We have little choice but to adapt to a nasty bind: Work done for some reason other than making money—say, designing a great building—requires money. And making money almost always requires serving someone’s or some organization’s interests. No-strings-attached funding for efforts that surmount the payer’s interests is as rare as MacArthur “genius” grants. Even if, as Rick Poynor writes here, reviving the distinction between instrumental work and work for its own sake is crucial for the integrity of design, in practice the distinction gets blurred.
The topic of
this Harvard Design Magazine was developed well before 9/11. Now, in contrast,
much of the design community is drawn, with thoughtful and spontaneous concern,
to the challenge of transforming the emptiness of the World Trade Center site
into something humane and responsive to grief. However, business as usual of
course still rules. Those with the purse strings are those with the power.

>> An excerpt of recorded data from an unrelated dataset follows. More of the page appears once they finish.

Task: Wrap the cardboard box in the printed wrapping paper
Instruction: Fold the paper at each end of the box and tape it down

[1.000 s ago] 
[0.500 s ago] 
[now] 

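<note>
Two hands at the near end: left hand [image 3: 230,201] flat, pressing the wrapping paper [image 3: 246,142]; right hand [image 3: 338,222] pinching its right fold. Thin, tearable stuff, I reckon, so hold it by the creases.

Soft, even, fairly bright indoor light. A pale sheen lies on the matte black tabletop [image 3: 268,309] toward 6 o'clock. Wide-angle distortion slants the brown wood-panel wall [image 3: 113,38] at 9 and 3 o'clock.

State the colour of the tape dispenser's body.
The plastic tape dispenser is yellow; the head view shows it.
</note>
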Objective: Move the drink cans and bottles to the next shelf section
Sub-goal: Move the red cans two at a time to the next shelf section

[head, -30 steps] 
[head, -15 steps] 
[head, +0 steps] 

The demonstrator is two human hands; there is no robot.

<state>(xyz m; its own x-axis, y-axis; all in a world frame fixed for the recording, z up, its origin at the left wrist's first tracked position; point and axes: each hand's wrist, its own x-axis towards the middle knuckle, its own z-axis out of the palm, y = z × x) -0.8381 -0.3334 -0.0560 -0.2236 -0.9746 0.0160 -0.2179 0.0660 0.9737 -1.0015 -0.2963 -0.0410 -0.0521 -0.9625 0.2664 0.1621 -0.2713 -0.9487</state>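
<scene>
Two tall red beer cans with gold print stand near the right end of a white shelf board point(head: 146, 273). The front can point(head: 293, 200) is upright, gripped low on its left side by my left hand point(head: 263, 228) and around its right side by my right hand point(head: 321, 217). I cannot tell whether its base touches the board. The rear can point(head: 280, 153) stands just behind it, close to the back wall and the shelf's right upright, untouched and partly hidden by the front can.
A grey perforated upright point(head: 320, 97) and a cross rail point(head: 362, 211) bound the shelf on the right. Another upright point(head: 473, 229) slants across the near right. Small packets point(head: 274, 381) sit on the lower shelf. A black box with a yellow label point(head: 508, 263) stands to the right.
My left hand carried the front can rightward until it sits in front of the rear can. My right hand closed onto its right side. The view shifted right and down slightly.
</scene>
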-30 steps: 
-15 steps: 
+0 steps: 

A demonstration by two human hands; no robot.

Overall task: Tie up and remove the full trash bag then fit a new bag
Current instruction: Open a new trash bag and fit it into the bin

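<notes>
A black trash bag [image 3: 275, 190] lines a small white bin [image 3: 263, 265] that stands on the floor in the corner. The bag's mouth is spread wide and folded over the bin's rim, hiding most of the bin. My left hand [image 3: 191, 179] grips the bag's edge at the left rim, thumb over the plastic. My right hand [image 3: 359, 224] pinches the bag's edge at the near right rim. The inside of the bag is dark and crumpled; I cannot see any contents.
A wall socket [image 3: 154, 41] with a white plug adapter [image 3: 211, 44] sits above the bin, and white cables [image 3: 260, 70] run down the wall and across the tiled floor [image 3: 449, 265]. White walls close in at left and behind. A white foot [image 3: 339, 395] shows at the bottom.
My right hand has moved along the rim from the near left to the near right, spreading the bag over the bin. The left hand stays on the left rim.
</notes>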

Opportunities for people to work for the common good—in design, publishing,
teaching, architecture, urban planning, and landscape architecture, among other
fields—have been decimated, even as the need for such work has increased. The
world explored and criticized in the feature essays here is a world in which
nothing is allowed to or can stand in the way of power’s pursuit of capital.
But in the summer of 2002 roadblocks are being built, and it might not be
foolish or naive to think that we might be entering a period, like the civil
rights era in the early ’60s, when pursuit of the common good increases.